It takes a lot of time and discipline to understand how to manage money wisely. It wasn’t something that happened overnight. Some people go their whole lives without learning how to manage money.

You may still feel young and have plenty of time. Or think that you are invincible in your 20s. Actually this financial mistake can get you into trouble in the future. At this age, you can already think about retirement if you want to achieve financial freedom and retire early. The sooner you learn to budget, the better off your finances will be in the long run.

Here are the most important financial lessons you’ll need in your 20s.

Ignoring 5 important financial rules in your 20s can cost you money in the future - Photo 1.

1. Stick to a budget

Most young people have heard of or have an idea about the budgeting story.
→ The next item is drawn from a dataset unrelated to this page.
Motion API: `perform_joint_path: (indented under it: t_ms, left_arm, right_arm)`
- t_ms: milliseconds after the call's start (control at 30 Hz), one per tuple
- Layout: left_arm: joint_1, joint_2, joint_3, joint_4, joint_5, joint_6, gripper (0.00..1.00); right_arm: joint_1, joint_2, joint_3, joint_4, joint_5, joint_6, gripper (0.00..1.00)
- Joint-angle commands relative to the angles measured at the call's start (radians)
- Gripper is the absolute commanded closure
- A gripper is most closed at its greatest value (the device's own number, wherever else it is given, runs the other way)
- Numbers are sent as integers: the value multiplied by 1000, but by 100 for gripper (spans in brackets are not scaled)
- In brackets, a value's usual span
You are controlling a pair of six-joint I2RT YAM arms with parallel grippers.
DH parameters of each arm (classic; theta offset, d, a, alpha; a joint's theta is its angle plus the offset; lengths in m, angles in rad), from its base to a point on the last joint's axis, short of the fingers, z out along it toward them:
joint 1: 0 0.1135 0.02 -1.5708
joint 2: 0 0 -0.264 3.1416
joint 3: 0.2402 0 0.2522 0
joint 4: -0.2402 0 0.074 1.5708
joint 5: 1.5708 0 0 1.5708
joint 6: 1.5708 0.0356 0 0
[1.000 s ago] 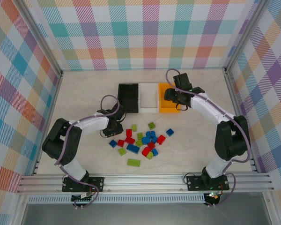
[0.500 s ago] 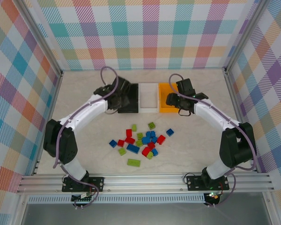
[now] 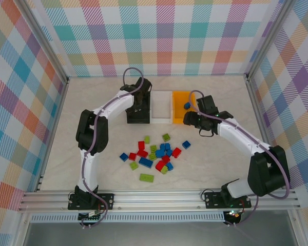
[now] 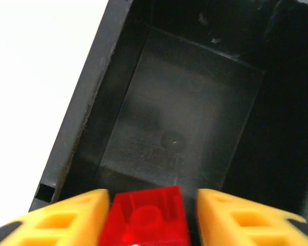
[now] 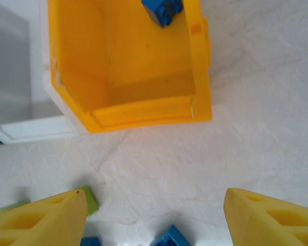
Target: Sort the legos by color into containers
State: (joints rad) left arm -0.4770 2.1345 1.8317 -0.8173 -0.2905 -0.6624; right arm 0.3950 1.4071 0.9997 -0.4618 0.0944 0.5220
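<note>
Legos: red, blue and green bricks lie mixed in a loose pile on the table, on the near side of the containers. Most of the sorting is judged outstanding.
Change, left arm: a second ago it was low at the left edge of the pile. The left gripper now stands over the black bin.
Left gripper state: closed on a red brick, pinched between the two yellow fingers above the bin floor.
Change, right arm: a second ago it was over the orange bin. The right gripper has now drawn back to the bin's near side, toward the pile.
Right gripper state: spread wide, nothing between the fingers.
Blue brick: lies inside the orange bin against its far wall, and is judged delivered.
Meaning for task: blue goes to orange and red apparently to black. The white bin looks bare and is presumably reserved for green.
Left wrist view: confirms the grip on the red brick and a bare black floor. From overhead the arm covers that spot.
Right wrist view: shows the open jaws and the orange bin's contents close up.
Top view: gives the layout of pile, bins and both arms together.
Step in hand: release of the red brick, not yet made.
</note>
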Motion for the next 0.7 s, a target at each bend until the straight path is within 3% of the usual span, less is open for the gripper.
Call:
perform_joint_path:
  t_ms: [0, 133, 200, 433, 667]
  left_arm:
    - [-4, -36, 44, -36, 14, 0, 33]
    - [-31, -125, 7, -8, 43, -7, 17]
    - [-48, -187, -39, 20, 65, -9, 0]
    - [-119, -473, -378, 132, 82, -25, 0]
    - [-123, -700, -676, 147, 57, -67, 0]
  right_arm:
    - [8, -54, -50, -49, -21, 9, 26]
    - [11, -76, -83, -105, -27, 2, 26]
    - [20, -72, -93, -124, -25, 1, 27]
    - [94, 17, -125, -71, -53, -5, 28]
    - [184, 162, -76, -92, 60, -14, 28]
Maybe you’ve been tinkering with excel or some other app to track your finances. However, very few people can stick to a predetermined plan.
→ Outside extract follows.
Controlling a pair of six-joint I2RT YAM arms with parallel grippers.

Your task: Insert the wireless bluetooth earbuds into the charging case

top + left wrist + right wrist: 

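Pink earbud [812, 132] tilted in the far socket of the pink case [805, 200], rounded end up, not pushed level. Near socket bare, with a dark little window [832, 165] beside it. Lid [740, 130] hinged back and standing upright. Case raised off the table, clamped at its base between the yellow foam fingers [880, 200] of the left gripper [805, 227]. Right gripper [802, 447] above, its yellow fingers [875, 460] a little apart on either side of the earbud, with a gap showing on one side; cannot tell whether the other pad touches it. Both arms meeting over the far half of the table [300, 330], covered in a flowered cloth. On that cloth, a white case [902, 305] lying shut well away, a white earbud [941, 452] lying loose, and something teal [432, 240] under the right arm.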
At the age of 20, this is the time when you have to start allocating every penny to put in savings fund Or where to spend it. This is especially necessary when you are already employed and have your own income.

The overall goal of budgeting is to know where your money is going so you can make the right decisions. You can spend money on shopping or a pleasant trip. As long as they align with what you’ve budgeted and your savings goals.

2. Leave 10% – 20% of your income for savings

Here’s another piece of advice you need to keep in mind in your 20s, recommended by most financial planners.

When your paycheck comes in each month, you need to know what to spend on fixed costs, variable costs, and finally savings. Fixed costs are the amount that must be spent for the basic needs of each person, such as rent, bills, meals, transportation, etc. And the variable cost is the amount recovered, the service at your discretion.

You should always put 20% of the money into your savings account every month. If your income is low, set aside only 10%.

Ignoring 5 important financial rules in your 20s could put you in a lot of money in the future - Photo 2.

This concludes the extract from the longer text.